Spotlight on Vermont!

No time to visit other school libraries in your busy schedule? Wish you could see what your colleagues are doing to embrace “future ready” school library programs? Want to build networking within your region?

Welcome to a new feature of the VSLA website that connects all professional school librarians, tech integrationists, and those who love school libraries in our small, but geographically challenging state. Let’s share our ideas by showcasing what is happening in your school or district. Each month or so, watch for “Spotlight on Vermont,” (not “Moonlight in Vermont”-that’s taken).

Mill River Union Middle/High School

By Judy Kaplan

Over the river and through the wood to find this month’s Vermont school library spotlight…

Let’s visit Mill River Union Middle/High School in North Clarendon, Vermont to meet Karen McCalla, the school librarian who is as passionate about books and reading as she is about STEAM-Science, Technology, Engineering, Arts, and Math in the library makerspace. She is also excited about the recent renovations in the library learning spaces that serve about 450 middle and high school students.  To keep all the plates spinning in this large and varied space, Karen is assisted full time by a former high school teacher, Lois Castaguay, who really enjoys working with teens.  

Be sure to look through the photos in the slide show to see the results.

The transformation of the library reflects changes in the schoolwide shift to proficiency based learning, and personalization embodied in VT Act 77, “Flexible Pathways.”  Learners are encouraged to take responsibility for charting their own futures with voice and choice.  Teachers provide a framework and guidance for the learning.

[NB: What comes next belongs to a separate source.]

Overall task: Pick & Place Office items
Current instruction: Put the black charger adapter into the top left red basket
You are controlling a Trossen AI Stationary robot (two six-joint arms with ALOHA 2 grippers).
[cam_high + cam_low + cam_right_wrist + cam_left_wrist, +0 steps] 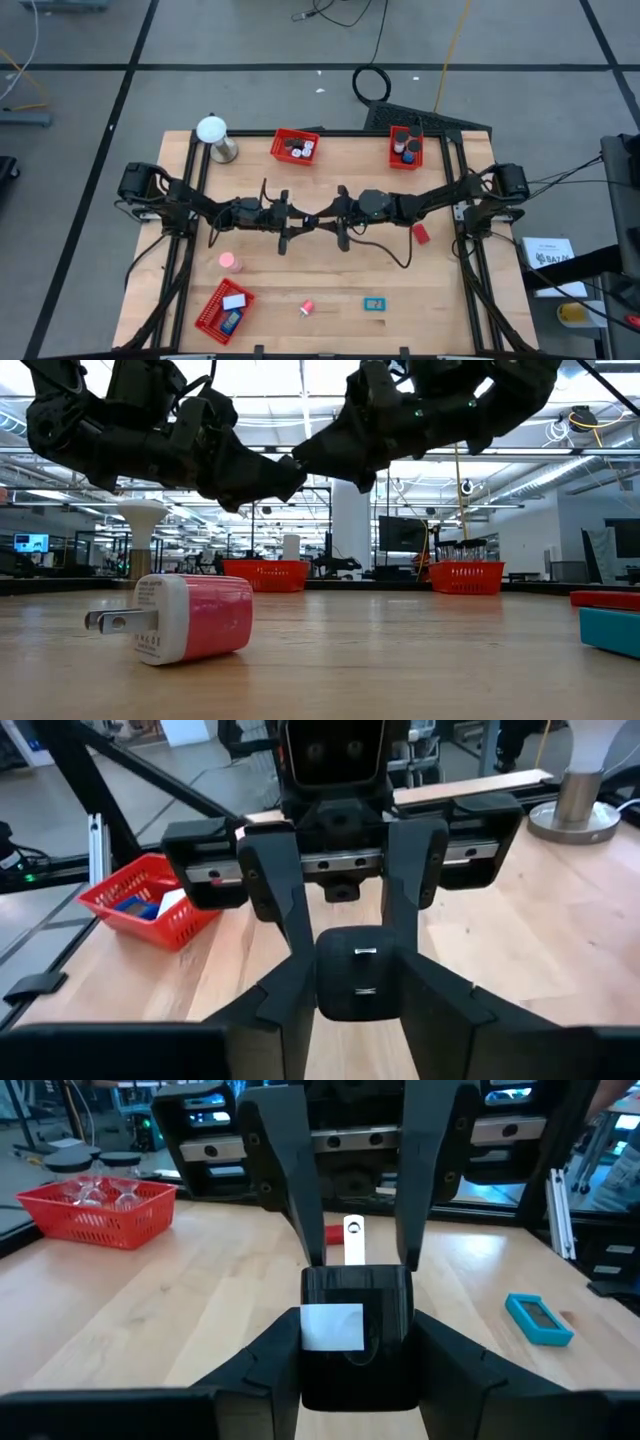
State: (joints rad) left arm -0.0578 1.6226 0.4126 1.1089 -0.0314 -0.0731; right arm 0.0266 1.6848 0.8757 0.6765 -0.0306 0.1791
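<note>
1. Mid-table, above the wood, the left gripper and right gripper meet over a black block, a boxy adapter with a white label and two metal prongs.
2. Both sets of jaws pinch it from opposite ends.
3. It looks rigid, light and smooth-sided; its flat faces are the best hold.
4. Other items lie scattered: a pink plug, a teal piece, and red mesh trays.

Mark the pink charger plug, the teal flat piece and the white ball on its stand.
pink charger plug (pixel 190 618), low view, on the middle of its pink side.
teal flat piece (pixel 374 305), high view, on its top face.
white ball (pixel 211 129), high view, on the top of the ball.
</note>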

Traditional classroom spaces need to be redesigned to accommodate opportunities for individual or group projects that challenge learners to solve authentic problems-and that includes the library.  

For years the Mill River library occupied a large space within the middle school wing, that was enclosed by a wall along a corridor with controlled access through a front door.    In the redesign, emphasis was focused on opening up the space so that learners could have multiple spots for active learning and collaboration, while providing quiet spaces for individual concentration.

The solution was novel-just move the wall to allow for open access to one half of the space, and repurpose the glass wall to separate the quiet learning area with the bulk of the print collection.  In the open space, there are multiple tables and comfortable seating to accommodate small groups for project work. Restaurant booth seating defines the library space apart from the open hallway to several classrooms. Rotating displays of new and popular books, as well as multimedia attract students by interest and format.  During my visit, there was a constant low hum of quiet conversation and students were busy with their laptops and projects. Everyone seemed to be on task and purposeful.

An entrance through the glass wall that was reinstalled to divide the space leads to the quiet area that has nonfiction, some reference, and the fiction print collection.  There are work tables, and comfortable chairs for reading and thinking. The non-fiction has been weeded, and continues to be weeded, as the digital library has expanded on the library website available 24/7.  The fiction collection is currently being genrefied.

Karen works in high school classrooms as she collaborates with content area teachers and students with research. Then, she is able to continue to support individual and group projects in the library learning space, and makerspace.  Middle school teachers also collaborate with Karen to work with classes in the library spaces, or in classrooms. Her schedule varies from day to day, week to week according to curriculum and literacy needs of teachers and students.

While one may think that a major space redesign might be prohibitively expensive, Karen has shown what ingenuity, perseverance, and old fashioned New England thrift can accomplish.  The makerspace areas of the library learning space have morphed over the past few years. Adjacent to the main learning space, there are multiple areas for exploring STEAM projects, and for creative production.  Karen has been able to provide many resources through donations, grants, and gifts to supplement a limited budget. For example, she acquired sewing machines from the dismantled living arts classrooms, and provides electronic and digital equipment and devices for science exploration and tinkering.  A green screen room is an advantage for digital filmmakers.

As an auction junkie, Karen has been able to snag attractive bookshelves from a bookstore that was closing in the area, and tables and chairs from restaurants going out of business.  Even on a shoestring budget, vision and determination can bring about success. Karen’s energy is evident in her welcoming smile and bountiful enthusiasm for helping learners reach their potential as scholars and creators of new ideas.

Karen is a resource for colleagues throughout the local area and across Vermont.  The MINT community makerspace in Rutland is another one of her pet projects, and she is often a presenter at Dynamic Landscapes and Vermont Fest.  If you run into her there, be sure to ask her, “What’s new?”